▶ [PROMPT]
Please write out every line of the material, leaving out any picture.

▶ [DATA PROVIDED]
========================

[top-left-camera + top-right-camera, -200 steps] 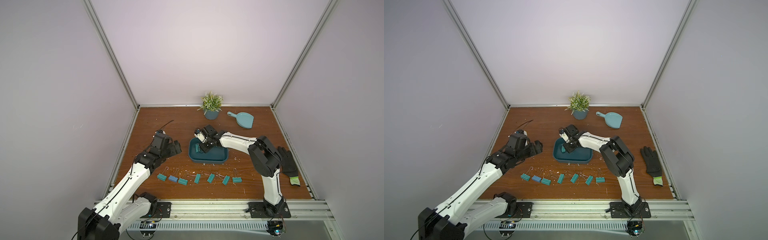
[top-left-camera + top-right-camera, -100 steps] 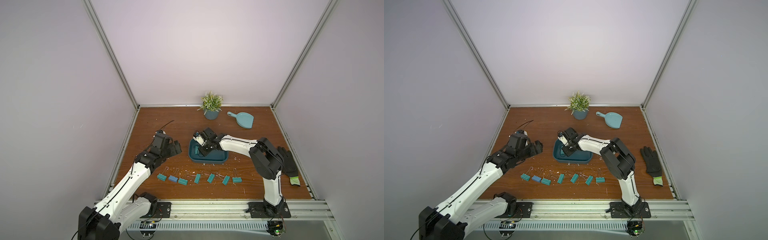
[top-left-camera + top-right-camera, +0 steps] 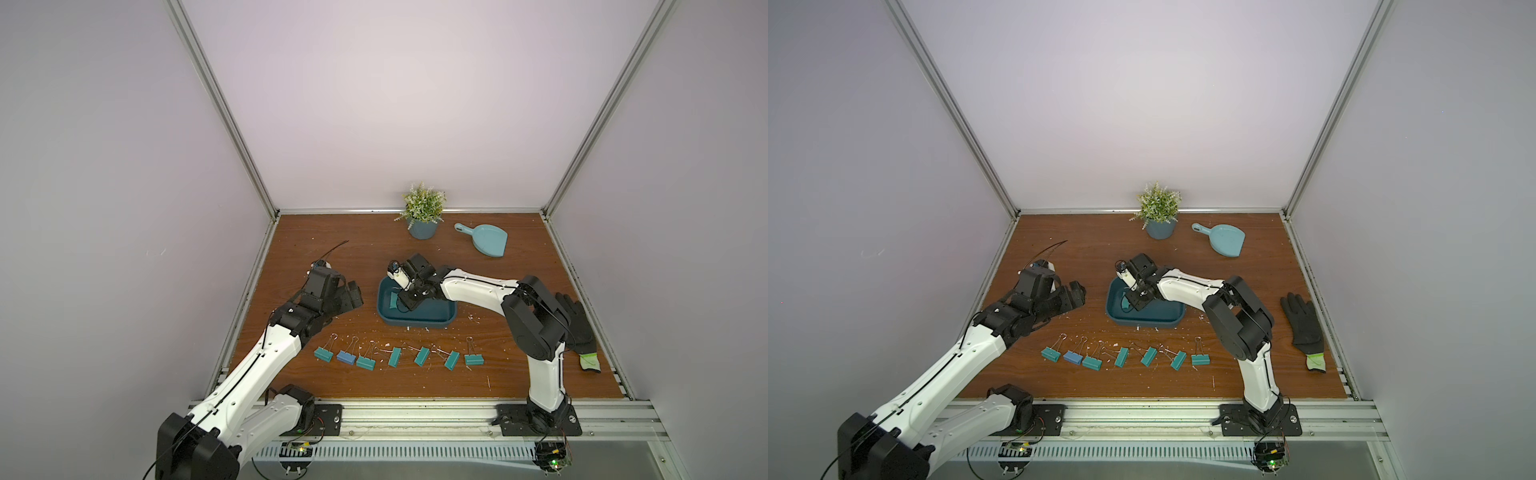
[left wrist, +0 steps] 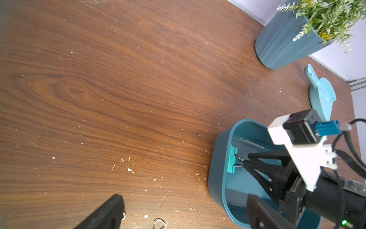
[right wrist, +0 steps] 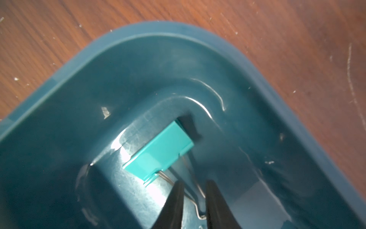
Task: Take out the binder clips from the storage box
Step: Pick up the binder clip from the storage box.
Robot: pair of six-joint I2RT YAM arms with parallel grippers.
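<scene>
- The last of the binder clips (image 5: 158, 150), a teal one, lies on the floor of the storage box (image 5: 158, 29), close to one rounded corner, with its wire handles pointing toward your right gripper (image 5: 194, 184).
- The right gripper is down inside the box. Its jaws stand narrow, with a small gap, and the wire loop of the clip runs between the two fingertips. You cannot tell from the wrist view whether the wire is pinched or only straddled.
- Nothing else shows in the box in either top view or wrist view, so by my reading this is the only clip you have left to lift out.
- Seven clips (image 3: 394, 357) are already out, laid in a line on the table (image 3: 332, 249) in front of the box, well apart from it: six teal and one blue clip (image 3: 345, 356), second from the left end.
- Your left gripper (image 4: 184, 196) hangs just beside the box with its jaws wide and nothing between them; it has no part in this pick.
- What is left, as I judge it: close firmly on the handle, raise the clip over the rim, and set it down with the others.
- Farther back stand the plant pot (image 3: 422, 228) and the dustpan (image 3: 486, 245); a black glove (image 3: 577, 328) lies behind the right arm.
</scene>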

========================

▶ [WORKED SOLUTION]
[top-left-camera + top-right-camera, -200 steps] 
[top-left-camera + top-right-camera, -100 steps] 
[top-left-camera + top-right-camera, +0 steps] 
[left wrist, +0 steps] 
[right wrist, +0 steps] 
Task: Take out the binder clips from the storage box
Step: Pick up the binder clip from the storage box.
Robot: pair of six-joint I2RT YAM arms with parallel grippers.
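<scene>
- The last of the binder clips (image 5: 158, 150), a teal one, lies on the floor of the storage box (image 5: 158, 29), close to one rounded corner, with its wire handles pointing toward your right gripper (image 5: 194, 184).
- The right gripper is down inside the box. Its jaws stand narrow, with a small gap, and the wire loop of the clip runs between the two fingertips. You cannot tell from the wrist view whether the wire is pinched or only straddled.
- Nothing else shows in the box in either top view or wrist view, so by my reading this is the only clip you have left to lift out.
- Seven clips (image 3: 394, 357) are already out, laid in a line on the table (image 3: 332, 249) in front of the box, well apart from it: six teal and one blue clip (image 3: 345, 356), second from the left end.
- Your left gripper (image 4: 184, 196) hangs just beside the box with its jaws wide and nothing between them; it has no part in this pick.
- What is left, as I judge it: close firmly on the handle, raise the clip over the rim, and set it down with the others.
- Farther back stand the plant pot (image 3: 422, 228) and the dustpan (image 3: 486, 245); a black glove (image 3: 577, 328) lies behind the right arm.
</scene>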

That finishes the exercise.